Das Kreuz in der Verfassung
Das Kreuz in der Verfassung

Christliche Kreise fürchten um ihre religiösen Symbole zu Tal und Berg. Zu Recht, denn radikale Freidenker pfeiffen zum Angriff auf jedwelche religiöse Symbolik im öffentlichen Raum. Dem tritt nun die CVP entgegen.

Von Abdel Azziz Qaasim Illi

Die Diskussion um Kruzifixe in öffentlichen Schulen brachte bei der CVP das Mass zum Überlaufen. Man befürchtet eine zunehmende Entchristlichung der öffentlichen Sphäre, erwirkt durch areligiöse Kreise, allen voran die Freidenker. Wenn es nach Reta Caspar, der Geschäftsführerin der Freidenker, ginge, sollten gar Gipfelkreuze verboten werden.

Diskussionen um «religiöse Symbole» aller Art haben in der Schweiz seit dem Minarett-Verbot wieder Konjunktur. Rechte Kreise streben bestärkt durch den klaren Abstimmungsausgang weitere Einschränkungen für Muslime an, namentlich Hijab- und Niqab-Verbote, während es die  Freidenker eher auf Kruzifixe in Schulen, an Wegrändern und auf Berggipfeln abgesehen haben. In der Christlichen Volkspartei fürchtet man nun offensichtlich Opfer einer eigentlichen Hysterie um Religion im öffentlichen Raum zu werden.

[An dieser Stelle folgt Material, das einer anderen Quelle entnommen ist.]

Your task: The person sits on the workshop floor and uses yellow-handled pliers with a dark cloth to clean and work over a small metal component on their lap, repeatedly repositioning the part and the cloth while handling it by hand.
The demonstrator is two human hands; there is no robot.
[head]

Der Diskurs bewegt sich in Richtung Religionsneutralität, immer weniger Schweizerinnen und Schweizer definieren sich über das Christentum und wenn schon, dann eher im Sinne eines kulturell-traditionalen Zusammenhangs. Gleichzeitig steht der Islam, nebengeordnet aber auch der Katholizismus, unter Daueranklage. Ein heikles Gemisch von Islamophobie, typisch schweizerischer Distanz zum Religiösen und Freidenkertum könnte nun die Gesellschaft tatsächlich in Erklärungsnot versetzen. Schliesslich lassen sich basierend auf der geltenden Bundesverfassung eindimensionale Verbote gegen den islamischen Kultus und gegen Minarette auf die Dauer kaum rechtfertigen. Ulrich Schlüer (SVP), Hauptinitiant gegen die Minarette, sah diesen möglichen Bumerang Effekt gegen christliche Symbole zwar kommen, betonte jedoch unablässig den «christlich-abendländischen» Charakter der Schweiz, den es über alle anderen Religionen zu privilegieren gelte.

Dieses Schlüer’sche Narrativ stellen die Freidenker jedoch zunehmend in Frage. Sie versteifen sich im Prinzip der Religionsneutralität, was für sie so viel heisst wie: Religion gehört im öffentlichen Raum neutralisiert. Also, wenn schon kein Islam, dann konsequenterweise auch kein oder auf jeden Fall weniger Christentum.

CVP verlangt Sonderstellung für christliche Symbole

Geht es nach Ida Glanzmann (Nationalrätin CVP), sollen christliche Symbole in der Schweiz eine Sonderstellung erhalten. Der Nationalrat hat vergangenen Montag ihre parlamentarische Initiative mit 87 zu 75 Stimmen bei 8 Enthaltungen einigermassen knapp gutgeheissen. Der Vorstoss sieht eine Sonderstellung für christliche Symbole in der Bundesverfassung vor.

Gut möglich, dass der Ständerat diesem Ansinnen keine Folge leistet. Schliesslich geht es bei Glanzmanns Initiative um nicht weniger als die Frage, ob der Staat seine Neutralität den Religionen gegenüber weiter aufweichen soll und ob sich die Schweiz Kraft ihrer Verfassung künftig als «christlich» definieren will, während sie Minarette und sollten Schlüer und Co. ihre Drohungen in die Tat umsetzen, möglichweise auch bald den islamischen Gesichtsschleier verbietet.

Man stelle sich eine solche Bundesverfassung einmal vor: Zunächst ein paar allgemeine Freiheits-Floskeln zur Einleitung, gefolgt von Einschränkungen muslimischer Rechte und dann noch der Primat christlicher Symbolik im öffentlichen Raum! Immerhin erhält dann das Kreuz auf unserer Landesfahne und über der Kuppel des Bundeshauses endlich wieder adäquate Aussagekraft– es lebe die christliche Republik Helvetia!